The three root causes for the multi-factor authentication outage

Microsoft, in their report, discovered three independent root causes. They said that the gaps in telemetry and monitoring for the MFA services delayed the identification and understanding of these root causes, which caused an extended mitigation time.
1. The first root cause manifested as latency issue in the MFA frontend’s communication to its cache services. This issue began under high load once a certain traffic threshold was reached. Once the MFA services experienced this first issue, they became more likely to trigger second root cause.

2. The second root cause is a race condition in processing responses from the MFA backend server that led to recycles of the MFA frontend server processes which can trigger additional latency and the third root cause (below) on the MFA backend.

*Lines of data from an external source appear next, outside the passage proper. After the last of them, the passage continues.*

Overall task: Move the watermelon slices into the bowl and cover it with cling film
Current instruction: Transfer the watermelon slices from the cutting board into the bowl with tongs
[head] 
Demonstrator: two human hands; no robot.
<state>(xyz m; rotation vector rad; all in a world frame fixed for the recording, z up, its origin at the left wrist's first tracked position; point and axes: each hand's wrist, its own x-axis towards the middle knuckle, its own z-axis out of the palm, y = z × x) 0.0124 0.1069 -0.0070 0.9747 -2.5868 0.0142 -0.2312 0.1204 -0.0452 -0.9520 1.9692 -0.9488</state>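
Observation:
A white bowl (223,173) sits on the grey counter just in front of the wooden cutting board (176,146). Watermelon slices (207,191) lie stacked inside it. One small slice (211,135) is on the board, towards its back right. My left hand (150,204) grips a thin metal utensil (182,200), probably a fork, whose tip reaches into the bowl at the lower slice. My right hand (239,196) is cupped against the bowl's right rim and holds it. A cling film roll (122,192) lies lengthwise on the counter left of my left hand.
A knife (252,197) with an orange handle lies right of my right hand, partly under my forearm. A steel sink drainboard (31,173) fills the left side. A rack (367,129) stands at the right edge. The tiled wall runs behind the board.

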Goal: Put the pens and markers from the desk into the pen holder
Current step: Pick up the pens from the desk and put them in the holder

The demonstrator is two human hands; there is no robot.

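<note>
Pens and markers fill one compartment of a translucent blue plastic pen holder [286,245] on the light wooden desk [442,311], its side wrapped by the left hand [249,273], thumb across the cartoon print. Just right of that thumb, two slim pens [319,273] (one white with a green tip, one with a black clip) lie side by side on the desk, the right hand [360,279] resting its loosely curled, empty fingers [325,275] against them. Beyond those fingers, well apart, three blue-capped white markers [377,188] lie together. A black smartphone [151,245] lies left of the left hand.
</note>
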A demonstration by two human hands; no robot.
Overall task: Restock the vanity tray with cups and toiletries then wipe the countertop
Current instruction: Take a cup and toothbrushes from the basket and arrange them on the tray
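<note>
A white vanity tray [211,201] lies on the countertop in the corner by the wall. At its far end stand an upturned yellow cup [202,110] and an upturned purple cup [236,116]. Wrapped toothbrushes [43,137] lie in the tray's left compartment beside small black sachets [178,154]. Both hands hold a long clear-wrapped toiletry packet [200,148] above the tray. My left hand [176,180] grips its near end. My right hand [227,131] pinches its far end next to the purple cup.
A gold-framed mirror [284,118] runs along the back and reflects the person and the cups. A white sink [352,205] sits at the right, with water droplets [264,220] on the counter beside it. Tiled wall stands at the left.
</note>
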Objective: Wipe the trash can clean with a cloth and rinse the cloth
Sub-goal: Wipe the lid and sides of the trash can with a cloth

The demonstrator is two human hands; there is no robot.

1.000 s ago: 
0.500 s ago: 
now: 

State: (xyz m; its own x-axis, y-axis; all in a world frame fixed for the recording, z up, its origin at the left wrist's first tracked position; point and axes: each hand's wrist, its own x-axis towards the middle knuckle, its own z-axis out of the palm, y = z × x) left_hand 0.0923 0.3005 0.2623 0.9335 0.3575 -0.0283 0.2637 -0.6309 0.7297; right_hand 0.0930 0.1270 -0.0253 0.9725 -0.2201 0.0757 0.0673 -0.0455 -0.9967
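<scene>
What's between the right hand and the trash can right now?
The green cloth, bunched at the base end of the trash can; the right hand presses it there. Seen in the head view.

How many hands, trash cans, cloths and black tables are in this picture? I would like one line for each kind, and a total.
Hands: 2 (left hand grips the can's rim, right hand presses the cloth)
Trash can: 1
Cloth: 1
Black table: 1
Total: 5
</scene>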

The third identified root cause was previously undetected issue in the backend MFA server that was triggered by the second root cause. This issue causes accumulation of processes on the MFA backend leading to resource exhaustion on the backend at which point it was unable to process any further requests from the MFA frontend while otherwise appearing healthy in our monitoring.

On the day of the outage, these glitches first hit EMEA and APAC customers, and the US subscribers.

According to The Register, “Microsoft would eventually solve the problem by turning the servers off and on again after applying mitigations. Because the services had presented themselves as healthy, actually identifying and mitigating the trio of bugs took some time.”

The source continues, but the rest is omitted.